Desde então, esgota lugares em suas plateias e nos presenteia em longas temporadas a doçura violenta de H, que ao prender fogo, nos queima em fagulhas, que estilhaçam como uma música que o teatro raramente toca.
“Quando um feito afeta o espírito com tanta força, vale a pena parar e pensar nele”, escutamos em algum momento. O monólogo de tantas vozes é um convite a parar, sentar e escutar, embarcar nesse “vou chorar ou por aí me rio” para então abrir os olhos e ver o sol ardendo na pele desse senhor com barriga de chope e cara do meu avô, que dá corpo a tanta gente morta, viva, esquecida.
Há uma melodia que o ator canta e conta desenfreadamente. Uma mente desenfreada que conta morte e finais não felizes, em uma atmosfera de “Vidas Secas”, onde a cadela Baleia de Graciliano Ramos poderia facilmente ser comparada com o guazuncho, “mistura de veado, cachorro e canguru”, importante coadjuvante no texto, ambos animais “grávidos” dessas famílias que se vão despedaçando no caminho, no tempo.
O que acontece no espaço à nossa frente é um feito poderoso, onde se convergem a literatura escrita e a poeticidade que pode ter a fala de um homem sem gramáticas. Há um ritmo, um tempo poético que o texto estabelece, primorosamente contado pelo veterano ator Iván Moschner.
Ele fala rápido, com sotaque interiorano, quase um mineiro do Vale do Jequitinhonha. Pelo primoroso e rigoroso trabalho ele recebeu o Prêmio Teatro del Mundo 2015 y foi indicado para os prêmios María Guerrero e Trinidad Guevara.
Recentemente este que vos escreve teve o prazer de se apresentar junto com esse artista na programação do Festival Efimero de Teatro Independiente, iniciativa louvável de jovens artistas de Buenos Aires que movimentaram a cena teatral da cidade em julho.
Fabian Díaz, o mais novo da relação, é diretor, dramaturgo, docente licenciado em Atuação e Mestre em Dramaturgia pela Universidad Nacional de Las Artes. Dirigiu “Pequeño Casamiento“, de Luis Cano, “El Feo“, de Marious Von Mayemburg, além de haver trabalhado com Guillermo Cacace no Teatro Nacional Cervantes e no Complejo Teatral San Martín.

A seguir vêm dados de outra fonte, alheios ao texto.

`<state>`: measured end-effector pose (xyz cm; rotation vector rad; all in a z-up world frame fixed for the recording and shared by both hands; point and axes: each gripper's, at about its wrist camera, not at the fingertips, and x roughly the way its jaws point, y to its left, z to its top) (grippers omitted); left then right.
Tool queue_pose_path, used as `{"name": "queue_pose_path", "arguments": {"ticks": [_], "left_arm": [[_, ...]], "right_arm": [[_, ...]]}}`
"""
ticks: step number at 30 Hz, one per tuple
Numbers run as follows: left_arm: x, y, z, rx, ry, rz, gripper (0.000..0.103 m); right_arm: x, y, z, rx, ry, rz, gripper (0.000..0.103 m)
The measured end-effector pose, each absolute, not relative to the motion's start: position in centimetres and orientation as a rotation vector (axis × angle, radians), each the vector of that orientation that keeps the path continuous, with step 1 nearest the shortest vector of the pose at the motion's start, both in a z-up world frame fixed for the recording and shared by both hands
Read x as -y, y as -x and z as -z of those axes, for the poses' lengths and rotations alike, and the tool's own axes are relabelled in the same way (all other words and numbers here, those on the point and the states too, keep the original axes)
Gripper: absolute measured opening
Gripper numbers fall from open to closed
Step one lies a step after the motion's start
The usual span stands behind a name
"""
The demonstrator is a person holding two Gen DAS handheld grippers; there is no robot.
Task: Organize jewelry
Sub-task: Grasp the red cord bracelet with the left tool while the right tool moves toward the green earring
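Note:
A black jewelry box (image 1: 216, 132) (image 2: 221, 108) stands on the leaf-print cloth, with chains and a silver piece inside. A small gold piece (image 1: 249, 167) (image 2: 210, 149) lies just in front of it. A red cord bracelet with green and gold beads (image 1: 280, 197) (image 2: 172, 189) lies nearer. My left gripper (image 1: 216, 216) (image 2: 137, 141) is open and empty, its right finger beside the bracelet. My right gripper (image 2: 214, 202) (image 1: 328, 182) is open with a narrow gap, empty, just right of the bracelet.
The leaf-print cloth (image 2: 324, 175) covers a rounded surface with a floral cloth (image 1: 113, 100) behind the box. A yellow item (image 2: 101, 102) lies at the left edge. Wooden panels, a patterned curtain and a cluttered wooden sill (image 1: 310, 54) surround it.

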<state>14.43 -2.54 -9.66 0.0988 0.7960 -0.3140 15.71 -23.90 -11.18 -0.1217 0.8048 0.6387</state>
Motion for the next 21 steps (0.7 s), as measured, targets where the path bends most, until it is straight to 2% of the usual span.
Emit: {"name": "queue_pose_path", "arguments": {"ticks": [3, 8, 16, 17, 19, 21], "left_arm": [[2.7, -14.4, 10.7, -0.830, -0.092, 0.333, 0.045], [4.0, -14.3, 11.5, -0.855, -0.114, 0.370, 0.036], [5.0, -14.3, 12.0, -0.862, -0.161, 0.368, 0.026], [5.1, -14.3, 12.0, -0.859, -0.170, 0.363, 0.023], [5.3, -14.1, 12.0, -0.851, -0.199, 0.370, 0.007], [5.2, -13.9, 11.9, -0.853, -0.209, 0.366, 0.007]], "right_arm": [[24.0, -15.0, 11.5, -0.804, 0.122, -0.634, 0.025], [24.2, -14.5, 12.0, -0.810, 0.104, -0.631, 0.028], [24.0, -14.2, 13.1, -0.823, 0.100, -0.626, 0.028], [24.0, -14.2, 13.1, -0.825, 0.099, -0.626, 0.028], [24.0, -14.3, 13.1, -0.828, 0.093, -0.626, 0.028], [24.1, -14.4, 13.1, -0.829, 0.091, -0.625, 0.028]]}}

Entre seus projetos futuros estão a estreia de “Amar Amar Amar”, outro texto seu, a “Conferência Perfórmática sobre a Operación Cóndor en América Latina” a partir da “Estrella Distante”, de Roberto Bolaño e a estreia ainda em 2016 de “BESO”, projeto teatral com um elenco da cidade de Resistencia, na provincia argentina de Chaco, onde nasceu.
Quando revelou-me isso isso há alguns dias, Fabian, que insisto em chamar de Damian, ainda não sabia que estava entre os cinco argentinos escolhidos pelo Royal Court Theatre (Inglaterra) para seus renomados Talleres de Dramaturgia na América Latina. Também não podia saber que o filme “El Corredor”, dirigido por Federico Schmukler e Gonzalo Moncalvillo, com ele em cena e cujo texto escreveu, acaba de ser seleccionado para o 23º Festival de Cine Latinoamericano de Rosario. Quem segura esse menino?

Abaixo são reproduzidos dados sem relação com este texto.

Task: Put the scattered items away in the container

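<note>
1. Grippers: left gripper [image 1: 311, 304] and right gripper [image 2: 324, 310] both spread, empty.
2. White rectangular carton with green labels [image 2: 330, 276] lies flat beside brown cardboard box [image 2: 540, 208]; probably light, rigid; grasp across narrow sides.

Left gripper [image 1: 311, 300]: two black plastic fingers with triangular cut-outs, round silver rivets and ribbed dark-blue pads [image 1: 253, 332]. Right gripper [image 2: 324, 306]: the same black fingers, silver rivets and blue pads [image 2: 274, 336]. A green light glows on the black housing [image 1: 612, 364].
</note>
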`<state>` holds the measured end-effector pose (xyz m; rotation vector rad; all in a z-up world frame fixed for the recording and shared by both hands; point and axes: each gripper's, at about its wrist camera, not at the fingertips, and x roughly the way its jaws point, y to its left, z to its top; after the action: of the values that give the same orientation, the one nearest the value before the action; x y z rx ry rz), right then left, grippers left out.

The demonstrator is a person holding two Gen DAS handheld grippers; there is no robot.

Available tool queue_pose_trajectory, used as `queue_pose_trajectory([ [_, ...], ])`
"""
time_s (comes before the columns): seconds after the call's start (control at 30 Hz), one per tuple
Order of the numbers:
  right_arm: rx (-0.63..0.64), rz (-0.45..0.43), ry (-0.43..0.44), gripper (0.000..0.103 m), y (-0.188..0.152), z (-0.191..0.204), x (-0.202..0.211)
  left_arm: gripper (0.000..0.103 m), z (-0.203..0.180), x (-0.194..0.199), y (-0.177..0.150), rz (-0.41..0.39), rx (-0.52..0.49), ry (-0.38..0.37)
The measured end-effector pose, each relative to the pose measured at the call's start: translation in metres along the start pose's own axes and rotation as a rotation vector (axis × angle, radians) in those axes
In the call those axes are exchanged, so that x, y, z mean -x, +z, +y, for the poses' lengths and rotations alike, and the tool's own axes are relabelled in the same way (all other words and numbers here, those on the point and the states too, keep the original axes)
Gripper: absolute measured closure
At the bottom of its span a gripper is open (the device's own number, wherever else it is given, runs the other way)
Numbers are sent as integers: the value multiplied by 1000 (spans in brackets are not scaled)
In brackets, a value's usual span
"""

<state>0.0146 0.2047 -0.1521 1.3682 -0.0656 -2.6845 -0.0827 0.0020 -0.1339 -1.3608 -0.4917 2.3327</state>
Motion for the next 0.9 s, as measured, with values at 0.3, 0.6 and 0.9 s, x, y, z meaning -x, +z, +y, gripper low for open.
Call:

“Mi padre está preñado, con el cuerpo en carne viva, una hembra ensangrentada”, assim são os homens que voltam ao monte: jovens Damianes de mãos dadas com vividos Ivánes, que se deixam carregar dentro para nos conduzir de novo pelas histórias que nos contaram nossos antepassados e que, sem perceber, esquecemos.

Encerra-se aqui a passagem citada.